4. Обезьяна в лакомствах люди превосходит,

Гортани вкус приятен, но часто в грех вводит.

5. Рыбы сети не рвут, по воде блошка ходит,

Паук своим ногам, а птах лапкам не шкодит.

Скорпий не язвит жалом хвоста черепаху,

Она же не ощутит тяжкой клади вагу.

ВРЕМЕНИ ПРЕМЕНЫ И РАЗНОСТЬ

Округло небо горе ся вращает,

Время день и ночь криле утруждает:

Ветр, огнь, земля, зде на возу и воды,

Четыре ветра красят вышни своды.

Богатство с дщерью спесью торжествуют,

Разбой, измены, лукавство ликуют.

Ссуды в рост, якбы кони, одесную.

Мены с убытком бегут ощуюю.

Любострастие с веселием купно

Шествуют позадь воза неотступно.

Спесь на возу и дщерь зловредна зависть,

Кони упорство тягают и користь,

Чванство за возом, хотения сбоку,

Смех, непокорство слева идут в ногу.

С завистью битва, от коей родися,

На воз неправды блазный водрузися.

Ведомы алчбы славы клеветами,

Им угрожает ненависть бичами.

Зла смута сеет непокойны розни,

Коней пугают неприязни розги.

На возу мести война да явится,

У ног ея да покорство гнездится.

Мор, нищета сей воз влекут, и бичи

Огненны зрит над собою возничий.

Кощунство, свары, глад весьма плачевный

Купно; за ними прах тщеты вседневный.

Убожество воз скудости заяше.

С ним дщерь покорность робко захромаше.

Лень погоняет, слабость понукает,

Терпение же оси выправляет.

Покорность на воз стонов посаженна,

Под нею мир, дщерь от нея рожденна.

Покой, недвижность суть якобы кони,

Боязнь же правит и под страхом гонит.

Вера, надежда и любовь суть сбоку,

Не отстают от воза, идут в ногу.

Согласие и сонм непрекословий

Суть на возу, у возницы любови.

Им помогают правда яснозряща

И справедливость тамо же стояща.

Кони им служат неразлучны с ими

Согласие и польза досточтимы.

Егда приидет последний день света,

Злих и добрих дел выявится смета.

Иный богатый, иный муж военный

Внидут плачевно в вечный огнь геенны.

Нищета же и бедность смиренная

Вкусят отраду высокого рая.

............................................................
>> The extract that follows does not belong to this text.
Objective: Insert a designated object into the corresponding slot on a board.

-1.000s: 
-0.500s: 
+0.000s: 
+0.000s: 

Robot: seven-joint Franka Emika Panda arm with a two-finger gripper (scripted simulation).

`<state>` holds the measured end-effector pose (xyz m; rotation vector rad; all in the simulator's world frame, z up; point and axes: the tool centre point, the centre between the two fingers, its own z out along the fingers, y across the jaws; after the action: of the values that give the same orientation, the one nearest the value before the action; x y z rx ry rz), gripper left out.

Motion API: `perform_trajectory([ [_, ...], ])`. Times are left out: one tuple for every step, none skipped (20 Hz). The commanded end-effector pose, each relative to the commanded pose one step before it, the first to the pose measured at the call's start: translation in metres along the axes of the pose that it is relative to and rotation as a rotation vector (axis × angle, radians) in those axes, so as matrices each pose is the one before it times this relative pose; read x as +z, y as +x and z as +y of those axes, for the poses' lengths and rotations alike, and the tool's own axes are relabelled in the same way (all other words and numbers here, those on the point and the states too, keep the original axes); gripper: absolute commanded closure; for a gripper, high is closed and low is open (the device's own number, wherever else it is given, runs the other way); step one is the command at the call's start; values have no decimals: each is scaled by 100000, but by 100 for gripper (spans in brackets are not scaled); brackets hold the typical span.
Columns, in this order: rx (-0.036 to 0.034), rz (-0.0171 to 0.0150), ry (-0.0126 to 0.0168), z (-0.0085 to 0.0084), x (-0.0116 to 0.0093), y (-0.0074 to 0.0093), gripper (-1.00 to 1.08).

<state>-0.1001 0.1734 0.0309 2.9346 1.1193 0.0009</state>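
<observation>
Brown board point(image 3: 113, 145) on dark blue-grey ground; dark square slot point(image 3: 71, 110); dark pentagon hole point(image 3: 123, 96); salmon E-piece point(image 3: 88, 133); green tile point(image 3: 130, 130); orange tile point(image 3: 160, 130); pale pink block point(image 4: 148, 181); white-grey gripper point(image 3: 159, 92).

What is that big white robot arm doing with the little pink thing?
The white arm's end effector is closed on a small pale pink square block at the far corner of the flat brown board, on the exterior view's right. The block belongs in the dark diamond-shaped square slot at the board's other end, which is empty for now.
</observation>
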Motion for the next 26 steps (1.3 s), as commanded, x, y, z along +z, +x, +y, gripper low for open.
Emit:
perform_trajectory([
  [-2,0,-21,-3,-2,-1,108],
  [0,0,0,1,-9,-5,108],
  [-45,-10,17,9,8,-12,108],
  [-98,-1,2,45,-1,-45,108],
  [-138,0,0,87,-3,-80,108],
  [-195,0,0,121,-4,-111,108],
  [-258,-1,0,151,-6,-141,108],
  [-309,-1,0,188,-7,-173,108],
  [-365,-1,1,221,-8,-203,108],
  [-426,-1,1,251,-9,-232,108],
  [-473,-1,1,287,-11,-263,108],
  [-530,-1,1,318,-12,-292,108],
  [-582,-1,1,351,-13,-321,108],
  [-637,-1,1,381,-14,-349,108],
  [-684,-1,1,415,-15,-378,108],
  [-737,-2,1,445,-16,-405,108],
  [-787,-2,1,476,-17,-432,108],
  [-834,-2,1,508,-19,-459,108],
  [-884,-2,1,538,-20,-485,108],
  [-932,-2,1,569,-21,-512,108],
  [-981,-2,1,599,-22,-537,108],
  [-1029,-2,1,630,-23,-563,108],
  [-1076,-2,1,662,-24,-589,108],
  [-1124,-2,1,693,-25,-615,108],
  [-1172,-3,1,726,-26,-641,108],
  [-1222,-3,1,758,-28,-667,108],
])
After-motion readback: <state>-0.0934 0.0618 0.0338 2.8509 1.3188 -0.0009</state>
На борзых конех мчишися, Купидо.

Се сын твой ярый, блядива Кипридо!

Кто же не ранен похоти стрелою?

Стелтор, Соломон суть сражены злою.

Пиита славный еси али ритор,

Тя, меч подъемша, да простит Юпитер,

Аще мечем ты сокрушиши стрелы

Купидоновы; се триумф всецелый!

Грядут Иосиф, Сципион почтенный,

Грядут Сусанна, Юдифь славны жены.

Воздержнность, мера коло воза стоят,

В дар святой Деве пальмный посад строят.

Аз есмь смерть и пред мною всяк склонится,

Всякому скорый конец учинится,

Я с епископов, с папежей и кралей

Короны, перлы, митры сорву вмале.

Туры бесенни стремят колесницу

Мою и давят люд, яко мокрицу.

Слава крылами под небо взнесена,

Звуком труб звонких всюду оглашена.

Славолюбию суть данны не кони,

Звери огромны, нареченны слоны.

Зде Александр есть, и Юлий, и Платон,

Велеречивый с ими же и Катон.

Времена скачут вдаль, акы елени:

Старые, вскую не ведают лени?

Еду всечасно. Осень, зима, лето

Бегут земныя. В снедь дается мне то

И портит мене: снедию ся травлю.

Всем владею, а следа не оставлю.

Будет конец всему, и все минует.

Христос един лишь вечно торжествует.

Един не страждет от ветхой старости,

Ввек со святыми в пресветлой святости.